| name | eval-templates |
| description | Runnable evaluation template scripts for ML tasks. Match task_type to template, adapt CONFIG, run. |
Evaluation Templates
Match the plan's task_type to a template in scripts/, adapt CONFIG variables, run via run_code_in_docker.

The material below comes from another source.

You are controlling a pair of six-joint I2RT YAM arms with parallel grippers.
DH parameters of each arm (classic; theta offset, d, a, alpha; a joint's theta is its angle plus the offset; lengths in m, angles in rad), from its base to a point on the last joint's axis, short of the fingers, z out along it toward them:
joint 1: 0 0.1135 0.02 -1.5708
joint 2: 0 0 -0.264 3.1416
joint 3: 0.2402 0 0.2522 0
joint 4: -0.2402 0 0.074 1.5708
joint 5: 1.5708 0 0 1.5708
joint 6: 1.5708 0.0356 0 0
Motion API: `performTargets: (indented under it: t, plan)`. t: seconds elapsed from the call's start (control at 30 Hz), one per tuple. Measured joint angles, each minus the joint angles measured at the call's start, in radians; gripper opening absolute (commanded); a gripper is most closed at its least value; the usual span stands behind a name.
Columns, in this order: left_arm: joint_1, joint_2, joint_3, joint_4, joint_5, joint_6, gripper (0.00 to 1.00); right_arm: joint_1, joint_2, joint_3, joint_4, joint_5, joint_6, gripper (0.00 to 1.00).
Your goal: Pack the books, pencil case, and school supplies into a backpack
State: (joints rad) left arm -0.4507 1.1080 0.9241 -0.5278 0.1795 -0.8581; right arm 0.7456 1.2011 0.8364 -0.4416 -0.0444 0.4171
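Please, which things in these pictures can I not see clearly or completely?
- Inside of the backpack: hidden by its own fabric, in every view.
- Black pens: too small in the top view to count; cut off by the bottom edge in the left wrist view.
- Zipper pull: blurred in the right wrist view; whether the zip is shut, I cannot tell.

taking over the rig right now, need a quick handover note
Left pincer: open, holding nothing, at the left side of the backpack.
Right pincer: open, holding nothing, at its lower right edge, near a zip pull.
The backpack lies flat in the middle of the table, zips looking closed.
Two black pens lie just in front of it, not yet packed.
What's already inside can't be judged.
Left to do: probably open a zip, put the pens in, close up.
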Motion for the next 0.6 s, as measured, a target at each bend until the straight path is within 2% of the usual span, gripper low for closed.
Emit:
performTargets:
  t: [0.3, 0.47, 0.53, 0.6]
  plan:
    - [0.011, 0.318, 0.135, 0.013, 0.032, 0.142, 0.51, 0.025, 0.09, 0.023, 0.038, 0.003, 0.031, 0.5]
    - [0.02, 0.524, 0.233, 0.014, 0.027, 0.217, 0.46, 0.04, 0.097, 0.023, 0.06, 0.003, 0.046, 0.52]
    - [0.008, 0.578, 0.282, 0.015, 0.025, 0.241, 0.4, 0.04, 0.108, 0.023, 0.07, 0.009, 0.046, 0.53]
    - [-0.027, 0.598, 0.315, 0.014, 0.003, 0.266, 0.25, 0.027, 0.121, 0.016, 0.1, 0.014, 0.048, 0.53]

| task_type | Script | Notes |
|---|
| extractive_qa | eval_qa.py | Pipeline + no-answer threshold for SQuAD v2 |
| nli, classification | eval_nli.py | Label remapping, filter label=-1 |
| zero_shot | eval_zero_shot.py | Pipeline + candidate_labels |
| multilabel | eval_multilabel.py | Single-label argmax for accuracy metric |
| summarization | eval_summarization.py | Seq2Seq + ROUGE |
| ner | eval_ner.py | Token classification + seqeval, parquet fallback |
| vision | eval_vision.py | AutoImageProcessor, grayscale→RGB |
| sentiment | eval_sentiment.py | Standard classification |
| multiple_choice | eval_multiple_choice.py | vLLM + conditional log-likelihood |
How to use
- Read the matching template:
cat scripts/eval_<type>.py
- Adapt the CONFIG section at top (MODEL_ID, DATASET_ID, SPLIT, etc.)
- Run via run_code_in_docker